Give back the exact lines of the material below from the one containing "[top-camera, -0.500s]" through the one containing "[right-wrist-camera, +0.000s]", and no pictures.
*** DATASET EXCERPT Section Begins ***
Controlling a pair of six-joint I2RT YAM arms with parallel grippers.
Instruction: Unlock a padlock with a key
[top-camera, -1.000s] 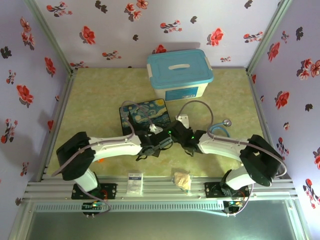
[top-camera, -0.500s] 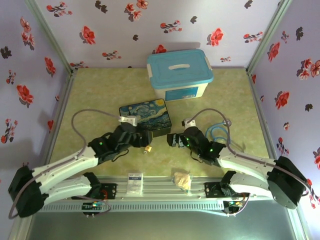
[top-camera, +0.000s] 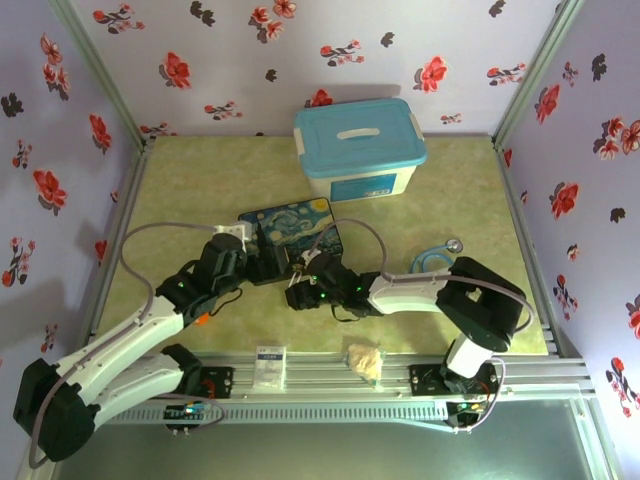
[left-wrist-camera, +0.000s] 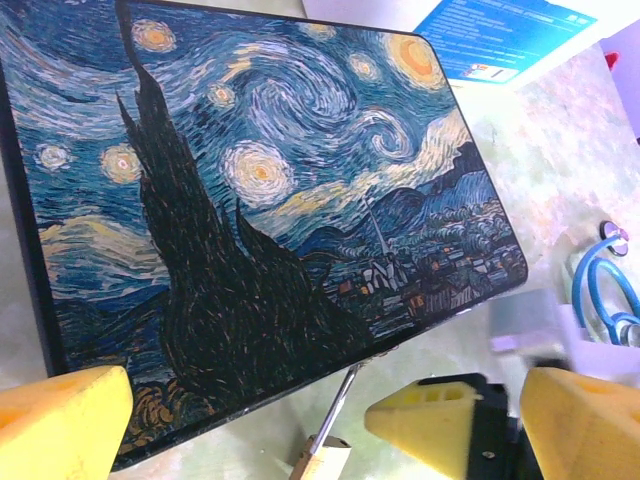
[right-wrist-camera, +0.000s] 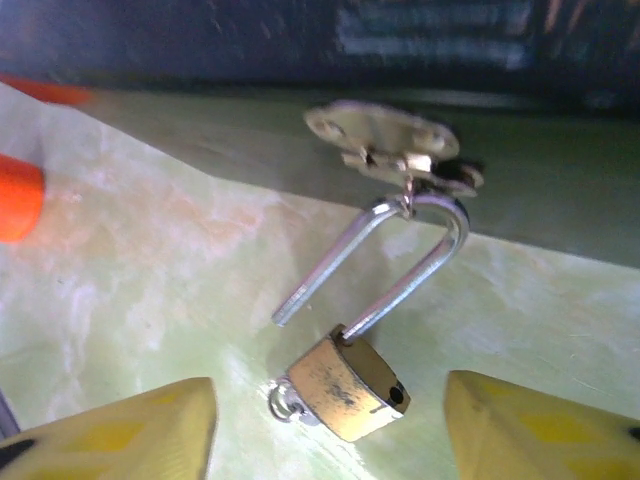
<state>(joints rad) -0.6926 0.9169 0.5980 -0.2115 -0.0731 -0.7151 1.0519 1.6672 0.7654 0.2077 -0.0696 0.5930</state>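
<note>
**Control:** Report from the near edge outward.

**Operator:** On the front rail I see a white card (top-camera: 270, 366) and a beige wad (top-camera: 365, 360). Beyond them, both my arms meet over the bench (top-camera: 180, 190), just before the painted tin (left-wrist-camera: 250, 200).

**Control:** Fingers?

**Operator:** My left gripper (left-wrist-camera: 320, 430) stands spread wide and holds nothing. My right gripper (right-wrist-camera: 325, 425) is likewise wide. The padlock (right-wrist-camera: 350, 385) lies on the bench between its fingers (right-wrist-camera: 120, 430), touching neither.

**Control:** Padlock condition?

**Operator:** The shackle (right-wrist-camera: 400, 260) is open: one leg sits in the brass body and the other end is free. A flat pale metal piece (right-wrist-camera: 385, 145) hangs at its bend. A small metal ring (right-wrist-camera: 283, 405) shows at the body's corner. Whether that is the key, I cannot tell.

**Control:** Containers?

**Operator:** The painted tin, just behind the padlock, has its lid on, so its contents are hidden. Farther back, the white box (top-camera: 360, 180) carries its blue lid (top-camera: 358, 135), closed. Its contents are hidden too.
</note>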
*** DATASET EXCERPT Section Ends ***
EXERCISE RESULT:
[top-camera, -0.500s] 
[top-camera, +0.000s] 
[left-wrist-camera, +0.000s] 
[right-wrist-camera, +0.000s] 

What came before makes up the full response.